Sollicité par LCP, le constitutionnaliste Benjamin Morel considère que ce changement de méthode du Premier ministre va forcément "ouvrir le débat budgétaire". Ce vendredi, Sébastien Lecornu "a lâché un gros truc symbolique" et "prend les socialistes [qui demandaient l'abandon du 49.3, Ndlr] à leur propre jeu". Dans la foulée de l'annonce du locataire de Matignon, plusieurs responsables de gauche ont d'ailleurs mis en garde contre d'autres articles de la Constitution qui pourraient "cornaquer le débat parlementaire", selon les mots du premier secrétaire du Parti socialiste, Olivier Faure.

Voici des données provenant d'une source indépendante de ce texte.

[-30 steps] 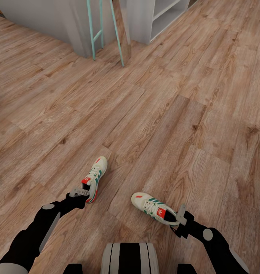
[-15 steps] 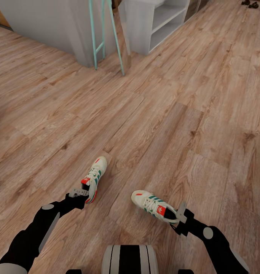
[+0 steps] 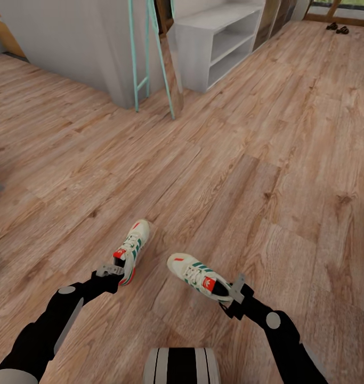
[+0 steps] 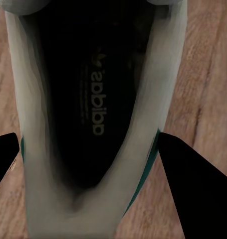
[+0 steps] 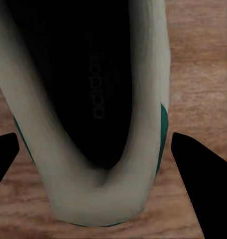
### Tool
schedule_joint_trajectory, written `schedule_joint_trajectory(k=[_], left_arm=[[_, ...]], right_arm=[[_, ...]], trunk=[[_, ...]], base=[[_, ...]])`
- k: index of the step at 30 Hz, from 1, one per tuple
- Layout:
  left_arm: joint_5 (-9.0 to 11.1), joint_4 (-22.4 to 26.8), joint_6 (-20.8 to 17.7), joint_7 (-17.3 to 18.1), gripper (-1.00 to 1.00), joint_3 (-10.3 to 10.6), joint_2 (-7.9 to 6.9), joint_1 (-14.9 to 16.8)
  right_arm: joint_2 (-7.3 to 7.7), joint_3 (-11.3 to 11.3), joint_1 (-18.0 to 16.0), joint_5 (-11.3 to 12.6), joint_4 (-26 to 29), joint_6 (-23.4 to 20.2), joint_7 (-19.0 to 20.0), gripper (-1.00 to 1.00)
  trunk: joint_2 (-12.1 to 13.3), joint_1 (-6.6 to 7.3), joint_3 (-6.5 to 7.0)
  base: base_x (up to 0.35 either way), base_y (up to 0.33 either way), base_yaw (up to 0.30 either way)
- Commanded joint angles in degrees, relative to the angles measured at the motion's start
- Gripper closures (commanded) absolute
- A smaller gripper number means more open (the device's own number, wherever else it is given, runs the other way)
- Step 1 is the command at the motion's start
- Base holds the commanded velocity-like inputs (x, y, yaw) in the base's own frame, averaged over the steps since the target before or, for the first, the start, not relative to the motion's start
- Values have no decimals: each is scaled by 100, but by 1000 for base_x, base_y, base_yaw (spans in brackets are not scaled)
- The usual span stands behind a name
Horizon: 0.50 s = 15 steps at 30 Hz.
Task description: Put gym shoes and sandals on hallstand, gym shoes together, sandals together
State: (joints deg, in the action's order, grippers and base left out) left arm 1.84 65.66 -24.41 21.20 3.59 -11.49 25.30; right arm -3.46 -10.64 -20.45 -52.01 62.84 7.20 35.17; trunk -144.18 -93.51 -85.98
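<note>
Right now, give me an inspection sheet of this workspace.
Surface: wood-plank floor, bare between robot and rack.
Job's things: left shoe and right shoe, one at each gripper, toes pointing away; sandals far off on the floor; rack ahead, shelves hold nothing.
Clutter: nothing seen.
Grippers: left gripper shut on left shoe's heel; right gripper shut on right shoe's heel.
Cables: nothing seen.
Surroundings: teal ladder frame, grey wall.

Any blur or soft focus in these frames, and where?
Head view: floor grain crisp; sandals tiny, indistinct. Left wrist view: gym shoe very close, edges smeared, insole logo readable. Right wrist view: other gym shoe softer, logo dim.
</note>
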Motion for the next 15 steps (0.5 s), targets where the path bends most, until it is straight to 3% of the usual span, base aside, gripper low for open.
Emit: schedule_joint_trajectory(k=[1, 5, 6, 9, 10, 12, 15], left_arm=[[13, 7, -36, 7, 100, 3, -6, 2], [10, 2, -37, 1, 100, -14, -3, 2], [9, -8, -39, -20, 100, -38, -9, 2], [9, -32, -40, -35, 100, -41, -10, 2], [11, -94, -38, -52, 100, -48, -13, -5], [15, -124, -36, -66, 100, -53, -16, -15], [17, -192, -31, -110, 100, -61, -19, -39]], right_arm=[[-17, -25, -3, -66, 7, 52, 27, 100], [-41, -26, -2, 25, 19, 53, 26, 100], [-49, -104, -1, 334, 65, -15, 26, 100], [-44, -246, -1, 454, 134, -175, 29, 100], [-38, -701, -1, 755, 343, -374, 35, 100], [-28, -1047, 0, 980, 407, -407, 43, 100], [-21, -1355, 2, 1151, 437, -421, 48, 100]], trunk=[[0, 3, 19], [5, 13, 108], [7, 16, 132], [11, 24, 212], [12, 26, 242], [15, 31, 303], [19, 39, 395]], base=[[0, 0, 0], [0, 0, 0], [0, 0, -5], [0, 0, -33], [0, 0, -92], [0, 0, -98], [0, 0, -105]])
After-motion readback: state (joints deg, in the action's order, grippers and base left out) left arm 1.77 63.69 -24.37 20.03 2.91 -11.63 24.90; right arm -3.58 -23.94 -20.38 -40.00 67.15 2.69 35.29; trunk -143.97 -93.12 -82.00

"Il n'y a pas que le 49.3 dans la Constitution, il y a l'article 40, le vote bloqué, il y a d'autres mesures qui peuvent brider le débat", a renchéri le secrétaire national du Parti communiste, Fabien Roussel. Les initiatives parlementaires (propositions de loi et amendements) sont en effet encadrées, donc limitées, par l'article 40 de la Constitution sur la recevabilité financière. Tandis que l'article 44.3 prévoit que le gouvernement peut demander "un seul vote sur tout ou partie du texte en discussion en ne retenant que les amendements proposés" par lui.
Si l'exécutif "utilise notamment le vote bloqué, il peut fondamentalement contraindre le débat de manière très importante", assure le constitutionnaliste Benjamin Morel, qui juge que la "mise en récit" du jour est "plus intéressante pour Sébastien Lecornu" : "Tout le monde connaît le 49.3, alors que le reste ne parle pas aux Français."

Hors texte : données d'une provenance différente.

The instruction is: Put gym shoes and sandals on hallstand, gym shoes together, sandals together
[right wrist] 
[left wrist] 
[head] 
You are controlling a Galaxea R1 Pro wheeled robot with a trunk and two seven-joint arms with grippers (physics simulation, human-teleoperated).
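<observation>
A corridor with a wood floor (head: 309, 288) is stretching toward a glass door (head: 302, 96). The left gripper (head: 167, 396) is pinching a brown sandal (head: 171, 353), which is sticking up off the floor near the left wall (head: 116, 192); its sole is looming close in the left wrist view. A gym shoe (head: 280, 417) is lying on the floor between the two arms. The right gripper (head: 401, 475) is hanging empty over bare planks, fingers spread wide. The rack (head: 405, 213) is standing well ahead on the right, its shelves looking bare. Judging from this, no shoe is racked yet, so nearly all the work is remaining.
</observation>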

La méthode ne peut pas se substituer au fond. Arthur Delaporte (député socialiste)
Encore faut-il, pour que la discussion budgétaire se tienne dans les prochaines semaines, que le Premier ministre passe l'étape de sa déclaration de politique générale (DPG) qui, selon nos informations, devrait se tenir mardi 7 octobre à l'Assemblée nationale. "La méthode ne peut pas se substituer au fond", a prévenu le député socialiste Arthur Delaporte sur LCI. Or, à la sortie de Matignon ce vendredi, Olivier Faure a évoqué "une copie très insuffisante et à bien des égards alarmante sur le fond". Le premier secrétaire du PS souhaite aussi un vote sur la réforme des retraites, qui a été adoptée en 2023 via... un 49.3. Et d'indiquer en substance que sans "rupture de fond" au plus tard lors la DPG, les socialistes iront vers la censure.
Reçue un peu plus tôt, la présidente du groupe Rassemblement national au Palais-Bourbon, Marine Le Pen, a elle aussi expliqué attendre la déclaration de politique générale pour y voir plus clair. Sans fixer d'échéance à ce stade, elle a rappelé que pour le RN, ce serait "la rupture" avec la politique menée ces dernières années ou "la censure".

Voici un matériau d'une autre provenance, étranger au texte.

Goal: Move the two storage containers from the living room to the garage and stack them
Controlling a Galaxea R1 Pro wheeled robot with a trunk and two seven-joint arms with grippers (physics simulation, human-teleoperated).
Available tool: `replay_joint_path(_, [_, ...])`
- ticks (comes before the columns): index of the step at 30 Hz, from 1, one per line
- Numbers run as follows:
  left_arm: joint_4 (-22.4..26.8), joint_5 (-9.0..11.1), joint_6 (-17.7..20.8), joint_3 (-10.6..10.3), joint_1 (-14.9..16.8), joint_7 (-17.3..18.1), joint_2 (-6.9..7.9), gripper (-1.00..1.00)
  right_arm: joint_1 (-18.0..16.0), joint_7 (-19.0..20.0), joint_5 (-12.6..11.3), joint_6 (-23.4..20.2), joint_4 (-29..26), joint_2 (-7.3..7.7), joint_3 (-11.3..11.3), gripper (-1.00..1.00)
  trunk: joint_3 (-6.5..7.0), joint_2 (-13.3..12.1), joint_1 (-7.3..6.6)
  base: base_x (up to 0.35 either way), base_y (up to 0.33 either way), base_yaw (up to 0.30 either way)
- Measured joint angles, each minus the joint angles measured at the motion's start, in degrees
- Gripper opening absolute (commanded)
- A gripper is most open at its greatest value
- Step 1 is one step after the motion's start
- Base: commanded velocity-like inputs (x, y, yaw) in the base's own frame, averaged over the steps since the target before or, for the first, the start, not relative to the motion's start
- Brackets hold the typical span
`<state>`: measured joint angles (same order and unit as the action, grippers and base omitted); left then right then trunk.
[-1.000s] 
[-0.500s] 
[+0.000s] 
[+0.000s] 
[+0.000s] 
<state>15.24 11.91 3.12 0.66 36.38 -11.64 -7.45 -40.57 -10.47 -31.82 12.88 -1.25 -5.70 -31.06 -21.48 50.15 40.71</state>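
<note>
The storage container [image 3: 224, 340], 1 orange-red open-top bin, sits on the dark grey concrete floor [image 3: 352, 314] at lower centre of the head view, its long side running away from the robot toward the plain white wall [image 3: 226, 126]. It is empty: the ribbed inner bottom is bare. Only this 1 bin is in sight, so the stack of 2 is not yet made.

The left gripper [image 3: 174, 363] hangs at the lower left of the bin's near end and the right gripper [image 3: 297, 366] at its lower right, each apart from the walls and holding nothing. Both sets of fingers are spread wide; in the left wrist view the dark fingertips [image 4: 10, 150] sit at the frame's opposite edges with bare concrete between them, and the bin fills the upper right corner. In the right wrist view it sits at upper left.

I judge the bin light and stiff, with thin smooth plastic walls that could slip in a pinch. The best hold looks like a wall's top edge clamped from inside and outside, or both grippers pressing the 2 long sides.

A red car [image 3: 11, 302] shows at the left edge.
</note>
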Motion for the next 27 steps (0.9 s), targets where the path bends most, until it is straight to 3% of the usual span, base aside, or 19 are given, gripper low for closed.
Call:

De l'autre côté de l'hémicycle, le coordinateur national de La France insoumise et député, Manuel Bompard, a confirmé sur X le dépôt d'une motion de censure par son groupe parlementaire "dès la nomination de ce gouvernement illégitime". L'élu LFI estimant qu'avec son annonce sur le 49.3, "Sébastien Lecornu vient sceller aujourd’hui la dernière pierre de son accord avec l’extrême-droite pour faire voter à l’Assemblée Nationale un budget macrolepeniste".